Comex gold futures were marginally higher on Friday on bargain hunting and a recovering Euro. Gold was supported by a stronger euro against the dollar ahead of the US Independence Day long weekend, even as crude oil was on track to fall almost 10 per cent for the week after a larger-than-expected decline in June US non-farm payrolls. Bullion prices fell sharply for the week on demand worries amid signs of slowing economic recovery and lacklustre US auto sales. Gold was under pressure as deflation talk was back in focus and as the metal had failed on several occasions to break above recent highs. SPDR, however, had its biggest percentage inflow in the quarter to end-June since the record-breaking first three months of 2009, according to data released by the fund, though the pace of growth slowed toward the end of the quarter.
Comex gold futures have given away the bullishness for the near-term. As cautioned in the previous update, an unexpected fall and close below $1,225 will hint at the beginning a strong correction in the coming sessions. Rallies could now find strong resistance in the $1,223-25 zone now.
Such a fall can now take prices even lower towards $1,170. A long-term trend line support comes in at $1,175-80 levels now.

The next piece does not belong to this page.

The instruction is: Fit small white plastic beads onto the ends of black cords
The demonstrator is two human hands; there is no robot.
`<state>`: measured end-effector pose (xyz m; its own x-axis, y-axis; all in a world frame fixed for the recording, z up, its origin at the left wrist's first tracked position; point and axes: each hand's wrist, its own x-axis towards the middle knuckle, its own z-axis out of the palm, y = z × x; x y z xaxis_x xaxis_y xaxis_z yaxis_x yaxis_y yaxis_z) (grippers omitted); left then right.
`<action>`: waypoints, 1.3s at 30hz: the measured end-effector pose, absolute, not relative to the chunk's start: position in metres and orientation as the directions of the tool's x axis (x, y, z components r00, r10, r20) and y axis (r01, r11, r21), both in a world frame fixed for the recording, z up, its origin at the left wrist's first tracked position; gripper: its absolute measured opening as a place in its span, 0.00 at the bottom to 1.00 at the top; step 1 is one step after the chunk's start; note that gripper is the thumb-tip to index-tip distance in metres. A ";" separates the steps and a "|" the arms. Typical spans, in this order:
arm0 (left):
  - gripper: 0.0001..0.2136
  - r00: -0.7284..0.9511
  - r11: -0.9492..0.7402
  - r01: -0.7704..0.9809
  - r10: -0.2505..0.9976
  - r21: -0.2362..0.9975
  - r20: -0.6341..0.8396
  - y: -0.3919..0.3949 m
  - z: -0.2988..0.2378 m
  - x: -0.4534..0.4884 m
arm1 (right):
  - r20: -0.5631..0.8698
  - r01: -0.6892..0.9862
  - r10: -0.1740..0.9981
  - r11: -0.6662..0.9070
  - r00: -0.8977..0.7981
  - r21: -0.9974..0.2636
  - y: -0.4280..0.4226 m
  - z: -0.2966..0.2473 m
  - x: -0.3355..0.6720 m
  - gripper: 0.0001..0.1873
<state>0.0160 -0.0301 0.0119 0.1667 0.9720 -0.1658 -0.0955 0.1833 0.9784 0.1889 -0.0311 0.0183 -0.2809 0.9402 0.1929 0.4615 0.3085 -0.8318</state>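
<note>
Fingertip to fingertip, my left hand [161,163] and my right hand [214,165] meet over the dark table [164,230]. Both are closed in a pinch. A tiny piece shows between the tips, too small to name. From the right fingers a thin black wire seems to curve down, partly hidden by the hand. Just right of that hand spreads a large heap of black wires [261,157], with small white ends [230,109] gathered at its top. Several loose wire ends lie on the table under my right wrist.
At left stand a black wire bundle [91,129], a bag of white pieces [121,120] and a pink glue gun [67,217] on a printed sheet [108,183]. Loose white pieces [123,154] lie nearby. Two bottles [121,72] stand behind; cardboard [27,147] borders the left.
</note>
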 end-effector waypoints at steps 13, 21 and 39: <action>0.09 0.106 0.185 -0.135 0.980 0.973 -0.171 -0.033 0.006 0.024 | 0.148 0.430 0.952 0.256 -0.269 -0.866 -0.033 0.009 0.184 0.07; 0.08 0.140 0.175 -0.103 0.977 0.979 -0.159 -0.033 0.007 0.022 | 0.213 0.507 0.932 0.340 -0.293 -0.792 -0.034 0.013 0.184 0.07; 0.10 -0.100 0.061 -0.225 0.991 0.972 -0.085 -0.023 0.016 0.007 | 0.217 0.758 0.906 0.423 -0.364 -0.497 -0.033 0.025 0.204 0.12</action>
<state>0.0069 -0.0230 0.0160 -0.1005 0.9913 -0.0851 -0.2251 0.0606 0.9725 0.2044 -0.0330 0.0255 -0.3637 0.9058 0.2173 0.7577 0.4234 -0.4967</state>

This also happens to be a fibonnaci retracement point and therefore, strong support can be seen in the coming sessions there. Failure to hold support at $1,170-75 levels could drag prices even lower towards $1,135 levels or even lower.
Our wave counts are indicating that the impulse moves have ended and corrective ones have started and a close below $1,115 would validate this view.

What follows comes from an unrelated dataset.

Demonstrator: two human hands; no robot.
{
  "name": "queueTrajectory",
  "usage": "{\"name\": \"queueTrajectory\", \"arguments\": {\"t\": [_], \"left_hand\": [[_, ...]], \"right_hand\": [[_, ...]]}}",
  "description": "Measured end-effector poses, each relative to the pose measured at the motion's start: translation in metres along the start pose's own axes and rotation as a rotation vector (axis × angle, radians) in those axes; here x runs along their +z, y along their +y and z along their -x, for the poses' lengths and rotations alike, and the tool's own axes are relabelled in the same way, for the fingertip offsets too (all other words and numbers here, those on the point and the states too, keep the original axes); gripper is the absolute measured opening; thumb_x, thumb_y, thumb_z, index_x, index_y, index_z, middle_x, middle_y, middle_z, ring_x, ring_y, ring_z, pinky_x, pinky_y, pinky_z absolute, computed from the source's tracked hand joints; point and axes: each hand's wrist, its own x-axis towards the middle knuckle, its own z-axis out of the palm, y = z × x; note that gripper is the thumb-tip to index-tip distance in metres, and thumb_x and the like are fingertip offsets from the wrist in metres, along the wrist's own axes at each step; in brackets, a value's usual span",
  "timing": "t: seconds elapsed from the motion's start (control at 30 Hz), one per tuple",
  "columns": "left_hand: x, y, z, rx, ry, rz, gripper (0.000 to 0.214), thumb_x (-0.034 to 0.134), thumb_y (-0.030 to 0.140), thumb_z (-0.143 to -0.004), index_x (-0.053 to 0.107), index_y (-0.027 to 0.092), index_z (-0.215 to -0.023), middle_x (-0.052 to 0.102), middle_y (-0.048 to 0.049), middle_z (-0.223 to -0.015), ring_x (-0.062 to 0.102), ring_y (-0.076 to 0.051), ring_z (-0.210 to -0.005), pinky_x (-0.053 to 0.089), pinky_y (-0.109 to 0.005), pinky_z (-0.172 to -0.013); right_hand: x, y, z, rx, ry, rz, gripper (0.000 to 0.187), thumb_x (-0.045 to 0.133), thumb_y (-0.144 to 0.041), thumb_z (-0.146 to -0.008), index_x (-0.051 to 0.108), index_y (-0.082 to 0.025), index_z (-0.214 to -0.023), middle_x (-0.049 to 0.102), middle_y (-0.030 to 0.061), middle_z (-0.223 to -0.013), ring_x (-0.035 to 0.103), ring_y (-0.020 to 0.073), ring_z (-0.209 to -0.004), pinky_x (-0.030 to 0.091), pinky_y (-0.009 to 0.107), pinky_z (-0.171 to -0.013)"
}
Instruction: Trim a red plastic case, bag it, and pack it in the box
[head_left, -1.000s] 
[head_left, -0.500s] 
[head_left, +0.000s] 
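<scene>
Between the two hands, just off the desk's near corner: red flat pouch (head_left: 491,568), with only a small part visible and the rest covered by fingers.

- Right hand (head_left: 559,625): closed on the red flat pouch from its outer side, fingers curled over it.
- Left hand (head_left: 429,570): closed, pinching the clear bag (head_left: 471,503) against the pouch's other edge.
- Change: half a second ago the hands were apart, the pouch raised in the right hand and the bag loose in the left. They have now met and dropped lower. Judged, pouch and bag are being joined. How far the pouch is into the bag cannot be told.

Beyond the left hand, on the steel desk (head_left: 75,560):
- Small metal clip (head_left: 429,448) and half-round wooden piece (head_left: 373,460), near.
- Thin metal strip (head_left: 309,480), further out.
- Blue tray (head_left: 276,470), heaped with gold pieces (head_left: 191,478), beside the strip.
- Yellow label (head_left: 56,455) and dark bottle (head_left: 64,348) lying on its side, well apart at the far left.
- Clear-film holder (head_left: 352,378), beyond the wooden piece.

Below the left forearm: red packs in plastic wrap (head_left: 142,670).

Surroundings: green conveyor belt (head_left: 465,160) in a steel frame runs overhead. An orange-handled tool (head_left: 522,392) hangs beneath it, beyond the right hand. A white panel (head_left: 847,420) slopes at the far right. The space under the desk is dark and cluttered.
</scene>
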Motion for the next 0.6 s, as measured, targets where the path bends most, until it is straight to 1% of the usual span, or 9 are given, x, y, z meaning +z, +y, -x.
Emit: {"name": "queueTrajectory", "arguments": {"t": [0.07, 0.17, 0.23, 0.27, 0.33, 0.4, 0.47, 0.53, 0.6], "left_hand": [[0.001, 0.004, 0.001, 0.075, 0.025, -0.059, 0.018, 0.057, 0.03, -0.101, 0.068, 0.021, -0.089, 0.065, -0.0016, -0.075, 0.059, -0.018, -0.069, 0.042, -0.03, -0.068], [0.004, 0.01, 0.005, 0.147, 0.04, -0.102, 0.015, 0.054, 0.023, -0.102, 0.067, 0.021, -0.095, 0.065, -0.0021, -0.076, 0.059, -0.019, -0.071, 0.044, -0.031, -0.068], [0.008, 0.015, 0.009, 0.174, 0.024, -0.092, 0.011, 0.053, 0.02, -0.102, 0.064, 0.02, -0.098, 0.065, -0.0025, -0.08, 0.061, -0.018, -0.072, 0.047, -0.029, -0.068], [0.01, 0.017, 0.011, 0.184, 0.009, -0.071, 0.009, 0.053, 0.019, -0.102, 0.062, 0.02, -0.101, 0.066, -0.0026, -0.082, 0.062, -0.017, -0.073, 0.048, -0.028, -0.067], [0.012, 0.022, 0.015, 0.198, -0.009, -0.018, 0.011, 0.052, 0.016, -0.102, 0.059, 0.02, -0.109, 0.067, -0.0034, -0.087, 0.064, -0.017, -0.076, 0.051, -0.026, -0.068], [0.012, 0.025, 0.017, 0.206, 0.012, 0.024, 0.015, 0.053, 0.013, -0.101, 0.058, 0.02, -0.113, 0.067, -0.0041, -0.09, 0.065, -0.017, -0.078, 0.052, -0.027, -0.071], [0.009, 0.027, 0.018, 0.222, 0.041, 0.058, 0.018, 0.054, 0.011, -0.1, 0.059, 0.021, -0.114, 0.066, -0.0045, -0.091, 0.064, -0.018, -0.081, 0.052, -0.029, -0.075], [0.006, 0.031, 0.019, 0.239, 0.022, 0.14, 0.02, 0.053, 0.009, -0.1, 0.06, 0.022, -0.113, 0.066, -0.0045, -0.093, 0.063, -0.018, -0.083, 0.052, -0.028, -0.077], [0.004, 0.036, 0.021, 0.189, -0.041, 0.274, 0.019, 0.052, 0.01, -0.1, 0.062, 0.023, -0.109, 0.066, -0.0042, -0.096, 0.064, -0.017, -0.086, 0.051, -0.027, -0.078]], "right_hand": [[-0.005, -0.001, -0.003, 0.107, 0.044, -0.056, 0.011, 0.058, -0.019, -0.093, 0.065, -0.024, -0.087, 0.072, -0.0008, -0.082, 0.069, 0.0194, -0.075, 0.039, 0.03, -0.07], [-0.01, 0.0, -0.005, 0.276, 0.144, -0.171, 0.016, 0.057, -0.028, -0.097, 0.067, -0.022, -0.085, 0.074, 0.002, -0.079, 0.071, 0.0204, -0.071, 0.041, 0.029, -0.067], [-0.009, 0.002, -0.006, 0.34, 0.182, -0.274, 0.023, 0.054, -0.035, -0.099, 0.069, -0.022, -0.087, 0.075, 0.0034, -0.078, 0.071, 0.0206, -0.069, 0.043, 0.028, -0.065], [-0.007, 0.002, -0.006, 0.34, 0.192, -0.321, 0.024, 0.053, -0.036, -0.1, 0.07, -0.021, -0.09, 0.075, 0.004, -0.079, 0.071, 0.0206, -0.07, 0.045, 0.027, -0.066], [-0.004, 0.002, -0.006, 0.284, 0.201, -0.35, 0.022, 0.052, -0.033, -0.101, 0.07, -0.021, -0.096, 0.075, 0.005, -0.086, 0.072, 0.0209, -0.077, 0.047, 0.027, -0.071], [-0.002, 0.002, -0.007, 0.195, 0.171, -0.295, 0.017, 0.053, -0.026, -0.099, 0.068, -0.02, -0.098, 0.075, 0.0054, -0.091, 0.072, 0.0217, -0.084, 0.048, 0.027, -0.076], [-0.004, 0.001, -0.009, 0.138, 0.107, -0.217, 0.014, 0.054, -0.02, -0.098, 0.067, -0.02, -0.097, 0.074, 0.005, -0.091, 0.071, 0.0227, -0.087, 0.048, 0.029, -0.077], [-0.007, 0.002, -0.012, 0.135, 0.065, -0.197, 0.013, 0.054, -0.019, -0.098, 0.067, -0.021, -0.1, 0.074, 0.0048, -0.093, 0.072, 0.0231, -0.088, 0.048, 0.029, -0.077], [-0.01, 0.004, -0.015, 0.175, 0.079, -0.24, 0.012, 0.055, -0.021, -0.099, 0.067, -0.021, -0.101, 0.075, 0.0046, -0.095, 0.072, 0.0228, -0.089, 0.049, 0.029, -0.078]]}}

Elliot wave analysis now indicates a possibility of a fifth wave impulse possibly getting over at the recent high of $1,266. A daily close below $1,135, will now confirm the beginning of a possible A-B-C, corrective move has started.

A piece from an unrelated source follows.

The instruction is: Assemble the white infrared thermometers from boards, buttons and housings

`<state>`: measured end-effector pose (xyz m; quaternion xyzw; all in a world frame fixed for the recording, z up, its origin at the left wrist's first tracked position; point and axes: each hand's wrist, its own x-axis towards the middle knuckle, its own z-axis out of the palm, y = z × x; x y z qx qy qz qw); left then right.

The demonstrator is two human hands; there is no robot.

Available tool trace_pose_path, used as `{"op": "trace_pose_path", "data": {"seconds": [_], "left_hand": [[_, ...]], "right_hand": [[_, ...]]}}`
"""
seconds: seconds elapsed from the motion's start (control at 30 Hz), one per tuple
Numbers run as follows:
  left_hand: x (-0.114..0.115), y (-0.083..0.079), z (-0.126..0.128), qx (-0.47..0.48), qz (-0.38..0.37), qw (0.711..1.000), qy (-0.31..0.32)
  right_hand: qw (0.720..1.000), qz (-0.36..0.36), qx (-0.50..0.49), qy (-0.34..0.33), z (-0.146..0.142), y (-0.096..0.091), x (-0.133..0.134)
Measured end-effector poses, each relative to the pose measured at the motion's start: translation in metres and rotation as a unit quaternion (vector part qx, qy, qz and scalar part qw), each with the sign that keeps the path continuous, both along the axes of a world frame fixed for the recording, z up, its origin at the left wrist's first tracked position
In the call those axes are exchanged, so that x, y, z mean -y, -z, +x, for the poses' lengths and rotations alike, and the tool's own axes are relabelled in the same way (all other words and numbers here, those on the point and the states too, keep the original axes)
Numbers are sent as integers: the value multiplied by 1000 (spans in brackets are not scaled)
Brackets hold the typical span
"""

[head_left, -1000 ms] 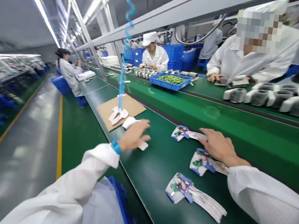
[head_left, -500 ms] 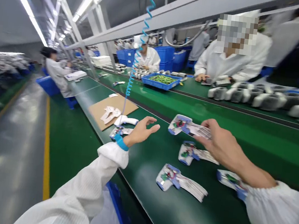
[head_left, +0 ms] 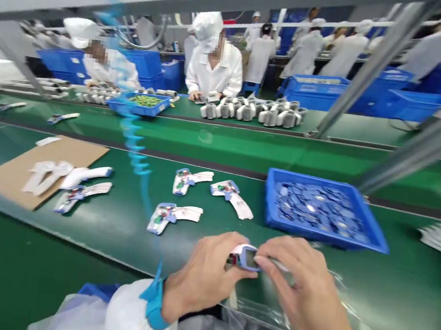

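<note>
At the near edge of the green conveyor belt [head_left: 20, 226]: the left hand [head_left: 204, 278], a blue band at its wrist, is curled closed round one end of a small white-and-lilac plastic housing [head_left: 245, 256]; the right hand [head_left: 302, 287] pinches the other end between thumb and fingers.
Under the hands: a crumpled clear plastic bag [head_left: 278, 314], with the held housing just above it.
Left lying on the belt: four open white-and-blue housings [head_left: 188, 181], green circuit boards showing, white paper strips attached.
On the left: a white pistol-shaped plastic shell [head_left: 86, 176] across the edge of a brown cardboard sheet [head_left: 85, 154].
On the right: a blue plastic tray [head_left: 268, 203] of round bluish discs [head_left: 319, 209].
Progress: one unit is in hand, and four look unfinished; how many were finished cannot be told.
</note>
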<state>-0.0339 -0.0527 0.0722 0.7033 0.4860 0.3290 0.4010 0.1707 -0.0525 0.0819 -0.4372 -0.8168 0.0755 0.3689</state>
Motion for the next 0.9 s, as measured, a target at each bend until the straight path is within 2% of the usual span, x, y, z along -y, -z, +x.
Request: {"op": "trace_pose_path", "data": {"seconds": [0.07,0.17,0.23,0.3,0.37,0.4,0.47,0.53,0.7,0.77,0.83,0.87,0.9], "left_hand": [[6,7,12,-65,21,998,16],[4,21,19,-125,-1,990,-58],[-3,29,19,-73,-68,988,-114],[-11,33,17,22,-144,979,-141],[-16,33,15,89,-203,964,-144],[-16,31,14,103,-223,959,-142],[-16,28,12,111,-247,953,-137],[-14,25,11,111,-263,948,-143],[-21,37,12,117,-302,929,-179],[-24,42,18,137,-315,925,-164],[-24,41,27,160,-324,921,-143],[-23,39,32,169,-327,920,-133],[-22,37,36,181,-329,919,-117]], "right_hand": [[1000,7,14,23,9,0,17],[993,-43,31,102,31,20,33],[978,-64,48,194,49,47,35],[955,-49,68,284,64,75,36],[945,-40,76,316,78,93,39],[945,-51,66,316,86,96,41],[943,-90,32,319,111,89,43],[923,-122,17,364,150,74,36],[818,-112,84,558,285,33,-19],[788,-125,112,592,325,18,-41],[788,-148,130,583,339,8,-57],[800,-153,135,564,336,7,-63],[825,-144,137,529,328,9,-69]]}}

RSI is in the neutral zone now indicating that it is neither overbought nor oversold.
The averages in MACD are above the zero line of the indicator indicating a bullish trend to be intact. Negative divergences are confirmed which is bearish and could result in a sharp fall.
Therefore, look for gold futures to test the resistances and then fall subsequently.
Supports are at $1,195, $1,175 and $1,135. Resistances are at $1,215, $1,225 and $1,245.